# What is a spring

1. Jul 24, 2014

### Greg Bernhardt

Definition/Summary

A spring is a mechanical device that produces a restoring force when stretched or compressed. The restoring force acts to restore the spring to its equilibrium position, and is typically proportional to displacement.
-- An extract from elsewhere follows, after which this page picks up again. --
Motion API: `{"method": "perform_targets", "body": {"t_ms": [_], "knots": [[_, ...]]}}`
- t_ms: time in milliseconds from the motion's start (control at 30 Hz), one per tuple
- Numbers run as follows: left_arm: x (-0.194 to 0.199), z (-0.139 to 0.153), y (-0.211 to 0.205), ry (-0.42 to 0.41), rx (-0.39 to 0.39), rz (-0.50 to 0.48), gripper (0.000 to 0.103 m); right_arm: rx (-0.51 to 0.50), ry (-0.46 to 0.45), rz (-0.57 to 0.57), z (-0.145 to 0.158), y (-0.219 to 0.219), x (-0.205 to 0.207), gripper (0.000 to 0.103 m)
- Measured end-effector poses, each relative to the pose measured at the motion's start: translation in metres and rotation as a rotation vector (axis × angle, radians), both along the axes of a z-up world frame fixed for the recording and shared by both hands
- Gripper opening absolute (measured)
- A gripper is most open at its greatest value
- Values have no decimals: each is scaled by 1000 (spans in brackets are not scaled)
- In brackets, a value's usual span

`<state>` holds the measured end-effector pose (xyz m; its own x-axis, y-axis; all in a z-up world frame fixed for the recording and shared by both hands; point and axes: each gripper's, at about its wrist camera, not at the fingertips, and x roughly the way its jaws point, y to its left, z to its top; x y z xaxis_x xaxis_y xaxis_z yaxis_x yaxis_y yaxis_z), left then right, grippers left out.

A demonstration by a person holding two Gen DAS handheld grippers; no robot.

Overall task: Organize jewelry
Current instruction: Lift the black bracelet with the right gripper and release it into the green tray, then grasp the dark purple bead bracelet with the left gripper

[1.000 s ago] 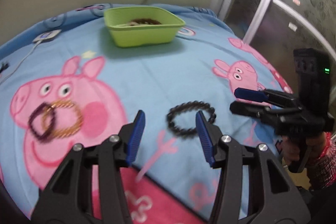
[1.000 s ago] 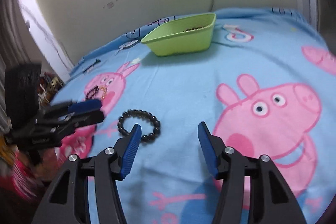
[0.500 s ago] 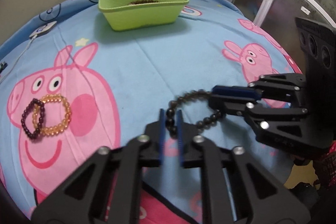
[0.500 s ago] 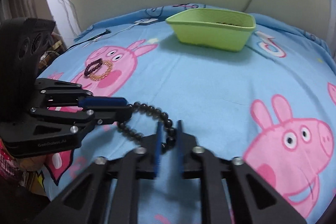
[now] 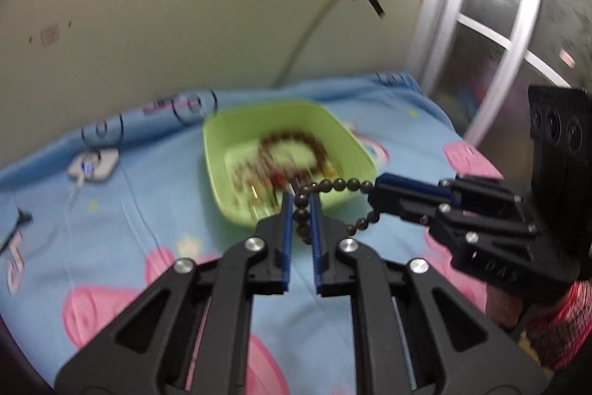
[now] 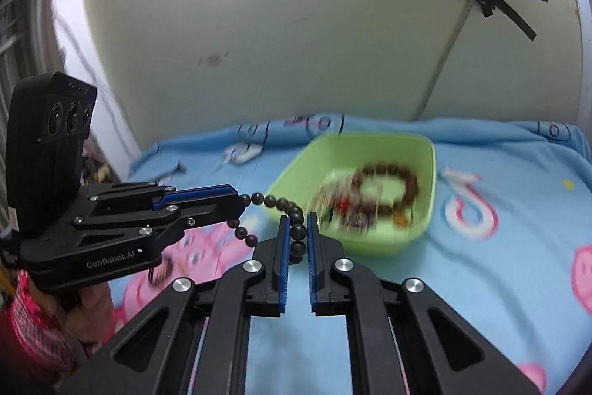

Similarly, a torsion spring produces a restoring torque when twisted.

Equations

\begin{align*} & F = -k x \ \ \ \ \ \ \text{(Hooke's Law)} \\ & \\ & T = -k \theta \ \ \ \ \ \ \text{(Torsion spring)} \\ & \\ & U = \frac{1}{2} k x^2 \ \text{or} \ \frac{1}{2} k \theta^2 \ \ \ \ \ \ \text{(Potential energy)} \\ & \\ & k_{net} = k_1 + k_2 \ \ \ \ \ \ \text{(combining 2 springs in parallel)} \\ & \\ & \frac{1}{k_{net}} = \frac{1}{k_1} + \frac{1}{k_2} \ \ \ \ \ \ \text{(combining 2 springs in series)} \\ \end{align*}

Extended explanation

Definition of terms

Hooke's Law:
F is the force exerted by the spring on an object attached to it.
x is the spring's displacement from it's equilibrium length.
k is the spring constant, with SI units of N/m.

Torsion spring:
T is the torque exerted by the spring on an object attached to it.
θ is the spring's angular displacement from it's equilibrium position.
k is the spring constant, with SI units of N-m / rad.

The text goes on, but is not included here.